Banim, Maura; Guy, Ali and Gillen, Kate (2002). Escaping the Everyday? Women's Clothing on Holiday. Everyday Cultures Working Papers 6; Pavis Centre for Social and Cultural Research, Faculty of Social Sciences, The Open University, Milton Keynes.

Abstract

Going abroad on holiday is now a common experience for people in the UK with nearly 39 million such visits being made in 1997 (GSS). Whether holidays represent a real escape from everyday routines or merely the illusion of escape is hotly contested in the wide-ranging academic literature on this topic. The authors of this paper draw on previous and new research to argue that holidays do represent a ʻnon-everydayʼ experience but one which can only be understood by seeing it in the context of the ʻchained activitiesʼ of everyday life. Further, to understand the ʻnon-everydayʼ experience, we need to develop a more complex, dynamic and fluid definition of the 'everyday'.

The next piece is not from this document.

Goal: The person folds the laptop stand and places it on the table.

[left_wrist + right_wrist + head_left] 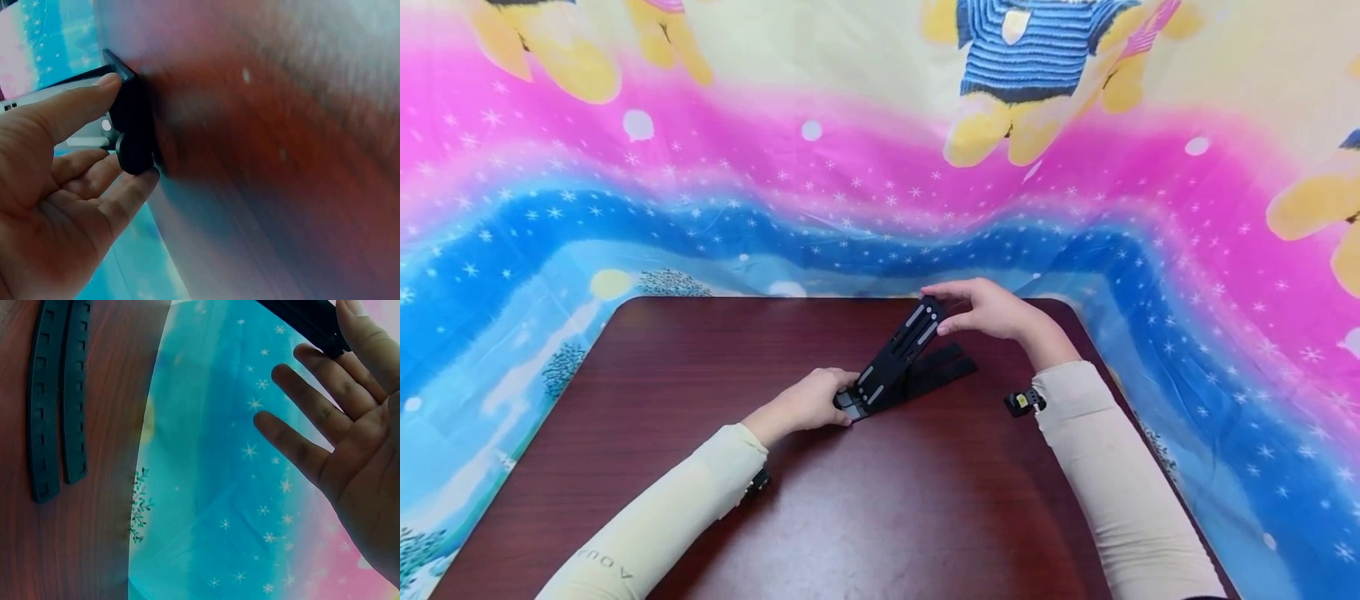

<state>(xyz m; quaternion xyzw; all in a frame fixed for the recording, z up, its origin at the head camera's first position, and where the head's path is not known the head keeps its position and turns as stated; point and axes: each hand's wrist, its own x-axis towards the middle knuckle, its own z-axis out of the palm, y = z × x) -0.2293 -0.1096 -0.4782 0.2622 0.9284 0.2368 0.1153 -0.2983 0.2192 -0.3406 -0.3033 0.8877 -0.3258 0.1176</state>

The authors carried out research with 20 women as they packed to go abroad on holiday and explored with them their aspirations for their holidays and found that they hoped their choice of holiday clothes would help them realise their ʻholiday selfʼ. It became evident that holiday time is perceived as distinct and different from the normal routines of everyday life. However, the boundaries between everyday and non-everyday are fuzzy with each having the capacity to inform and potentially transform the other.